** SOURCE MATERIAL follows **

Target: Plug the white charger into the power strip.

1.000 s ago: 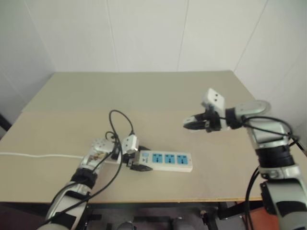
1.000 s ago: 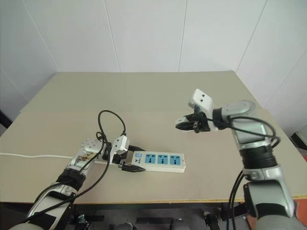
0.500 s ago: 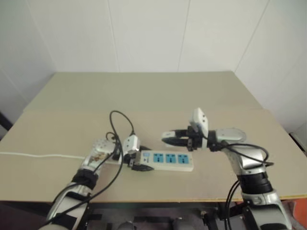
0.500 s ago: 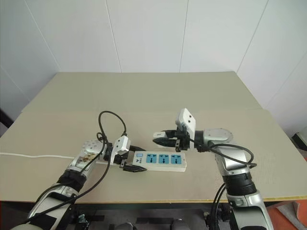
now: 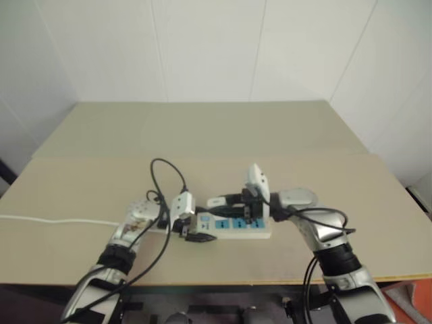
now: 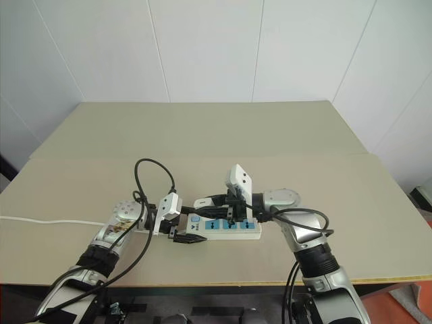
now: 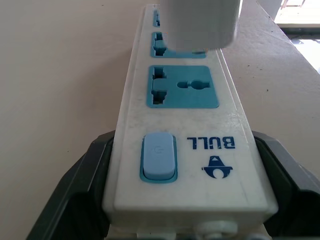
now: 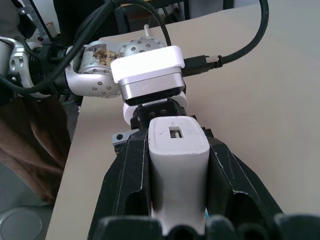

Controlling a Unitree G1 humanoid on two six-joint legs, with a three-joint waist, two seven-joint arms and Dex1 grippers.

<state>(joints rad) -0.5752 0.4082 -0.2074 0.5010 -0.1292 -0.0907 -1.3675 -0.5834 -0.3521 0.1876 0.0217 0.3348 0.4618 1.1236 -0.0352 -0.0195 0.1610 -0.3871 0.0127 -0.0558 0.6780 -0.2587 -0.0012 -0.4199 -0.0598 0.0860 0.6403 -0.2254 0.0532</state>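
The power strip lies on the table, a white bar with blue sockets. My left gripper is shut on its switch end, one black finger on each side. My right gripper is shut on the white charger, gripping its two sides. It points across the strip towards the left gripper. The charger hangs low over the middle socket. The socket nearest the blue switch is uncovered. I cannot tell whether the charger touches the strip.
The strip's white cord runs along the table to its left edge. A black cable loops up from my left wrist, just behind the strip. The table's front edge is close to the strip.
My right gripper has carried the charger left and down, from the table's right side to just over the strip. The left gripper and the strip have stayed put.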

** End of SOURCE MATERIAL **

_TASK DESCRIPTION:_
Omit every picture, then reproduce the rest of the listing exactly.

_ANSWER BOX:_
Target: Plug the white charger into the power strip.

1.000 s ago: 
1.000 s ago: 
0.500 s ago: 
0.500 s ago: 
now: 
now: 
now: 
now: 

Controlling a Unitree G1 humanoid on two six-joint legs, with a three-joint waist, two seven-joint arms and Dex1 grippers.

<state>(joints rad) -0.5752 0.4082 -0.2074 0.5010 -0.1292 -0.0907 -1.3675 -0.5834 -0.3521 0.1876 0.0217 0.3348 0.4618 1.1236 -0.0352 -0.0195 0.1610 -0.3871 0.0127 -0.0558 0.6780 -0.2587 -0.0012 -0.4199 -0.0598 0.0860 0.6403 -0.2254 0.0532</state>
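The power strip lies on the table, a white bar with blue sockets. My left gripper is shut on its switch end, one black finger on each side. My right gripper is shut on the white charger, gripping its two sides. It points across the strip towards the left gripper. The charger hangs low over the middle socket. The socket nearest the blue switch is uncovered. I cannot tell whether the charger touches the strip.
The strip's white cord runs along the table to its left edge. A black cable loops up from my left wrist, just behind the strip. The table's front edge is close to the strip.
My right gripper has carried the charger left and down, from the table's right side to just over the strip. The left gripper and the strip have stayed put.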

Nothing remains to add to the answer.